The lab program has Ph.D. students working on these issues to identify genetic resistance. Dominique Pincot, a postdoctoral researcher as of January who worked with the UC Davis Strawberry Breeding Program as a graduate student, focused on disease resistance in strawberries, specifically resistance to vascular wilts, a soil-borne disease.

There are two scenarios that researchers deal with in terms of disease resistance of a strawberry plant. The ideal situation would be to have a major resistant gene that prevents the plant from getting the disease. The second scenario would be for the resistance to be obtained from a culmination of many little genes across the whole genome in an individual plant. This is harder to select for resistance because it would be required to take the sum of the entire genetic complement of an individual, according to Pinot.
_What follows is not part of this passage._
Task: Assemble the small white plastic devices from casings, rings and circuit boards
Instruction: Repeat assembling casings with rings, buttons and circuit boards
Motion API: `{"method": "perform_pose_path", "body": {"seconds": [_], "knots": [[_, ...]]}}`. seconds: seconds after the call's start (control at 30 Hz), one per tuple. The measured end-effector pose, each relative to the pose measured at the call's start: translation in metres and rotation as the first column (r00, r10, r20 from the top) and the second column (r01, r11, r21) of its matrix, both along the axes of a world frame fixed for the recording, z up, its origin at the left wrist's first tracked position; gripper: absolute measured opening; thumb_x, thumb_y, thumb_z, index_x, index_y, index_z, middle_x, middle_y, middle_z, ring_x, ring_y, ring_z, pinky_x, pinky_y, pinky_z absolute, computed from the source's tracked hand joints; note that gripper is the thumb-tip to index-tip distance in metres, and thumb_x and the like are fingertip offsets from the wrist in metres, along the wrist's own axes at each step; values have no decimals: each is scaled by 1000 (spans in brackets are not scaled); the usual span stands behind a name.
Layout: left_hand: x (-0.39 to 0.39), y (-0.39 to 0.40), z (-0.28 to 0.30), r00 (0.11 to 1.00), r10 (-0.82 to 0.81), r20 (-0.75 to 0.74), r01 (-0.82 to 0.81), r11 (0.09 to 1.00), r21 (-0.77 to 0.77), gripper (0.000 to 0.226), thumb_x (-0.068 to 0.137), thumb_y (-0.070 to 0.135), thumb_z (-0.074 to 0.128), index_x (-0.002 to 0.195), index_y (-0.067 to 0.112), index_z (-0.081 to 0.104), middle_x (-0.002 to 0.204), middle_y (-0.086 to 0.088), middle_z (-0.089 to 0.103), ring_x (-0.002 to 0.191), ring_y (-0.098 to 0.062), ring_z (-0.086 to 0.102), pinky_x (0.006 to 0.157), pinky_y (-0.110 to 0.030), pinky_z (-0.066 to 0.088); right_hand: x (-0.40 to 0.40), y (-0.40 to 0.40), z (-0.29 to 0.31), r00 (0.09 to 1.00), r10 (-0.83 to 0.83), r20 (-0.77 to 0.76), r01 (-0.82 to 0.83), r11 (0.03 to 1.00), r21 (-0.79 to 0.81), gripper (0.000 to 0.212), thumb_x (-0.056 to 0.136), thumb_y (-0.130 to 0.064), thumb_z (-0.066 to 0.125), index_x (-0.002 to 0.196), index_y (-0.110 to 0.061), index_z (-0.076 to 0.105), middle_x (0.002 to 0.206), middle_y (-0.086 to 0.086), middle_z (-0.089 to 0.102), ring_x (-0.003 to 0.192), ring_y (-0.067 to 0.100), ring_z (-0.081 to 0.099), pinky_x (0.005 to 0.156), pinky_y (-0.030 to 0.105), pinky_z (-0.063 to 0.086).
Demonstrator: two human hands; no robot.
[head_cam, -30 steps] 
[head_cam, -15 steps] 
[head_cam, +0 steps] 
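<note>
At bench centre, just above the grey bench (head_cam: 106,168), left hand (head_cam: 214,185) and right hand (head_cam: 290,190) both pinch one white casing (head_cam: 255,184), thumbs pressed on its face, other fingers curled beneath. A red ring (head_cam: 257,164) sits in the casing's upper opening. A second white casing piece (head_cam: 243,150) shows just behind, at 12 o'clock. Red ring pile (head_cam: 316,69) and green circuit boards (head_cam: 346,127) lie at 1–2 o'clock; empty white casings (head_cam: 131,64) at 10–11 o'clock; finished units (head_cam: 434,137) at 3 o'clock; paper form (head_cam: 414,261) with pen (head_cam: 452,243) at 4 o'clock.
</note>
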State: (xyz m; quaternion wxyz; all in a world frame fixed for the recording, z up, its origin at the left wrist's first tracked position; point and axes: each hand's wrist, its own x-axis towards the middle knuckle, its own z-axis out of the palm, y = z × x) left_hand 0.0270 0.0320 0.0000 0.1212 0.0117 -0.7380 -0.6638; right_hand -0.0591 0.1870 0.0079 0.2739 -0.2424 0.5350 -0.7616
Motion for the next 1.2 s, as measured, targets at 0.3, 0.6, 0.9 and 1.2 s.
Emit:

Pinot assessed the new varieties for disease resistances. UCD Mojo is resistant to Macrophomina phaseolina, a fairly novel disease in California. The underlying genetics of this phenomenon are unknown, but Pinot hopes this will be resolved in the future.

Cindy López, a research associate with the UC Davis Strawberry Breeding Program, overlooks the breeding trials in various locations and cooperates with students on their thesis projects. Past graduate students, such as Feldmann and Pinot, are known to learn about the academic and industrial perspective of the food industry. It is a great opportunity for potential professionals to study plant breeding, according to López.

Along with helping students, the program has the goal of interacting with the growers and the consumers to understand their needs. This is what defines the program as a public one.

“The program is hoping to hear from growers, field workers, and consumers to bring all these issues to the lab and do research to try to improve them,” López said.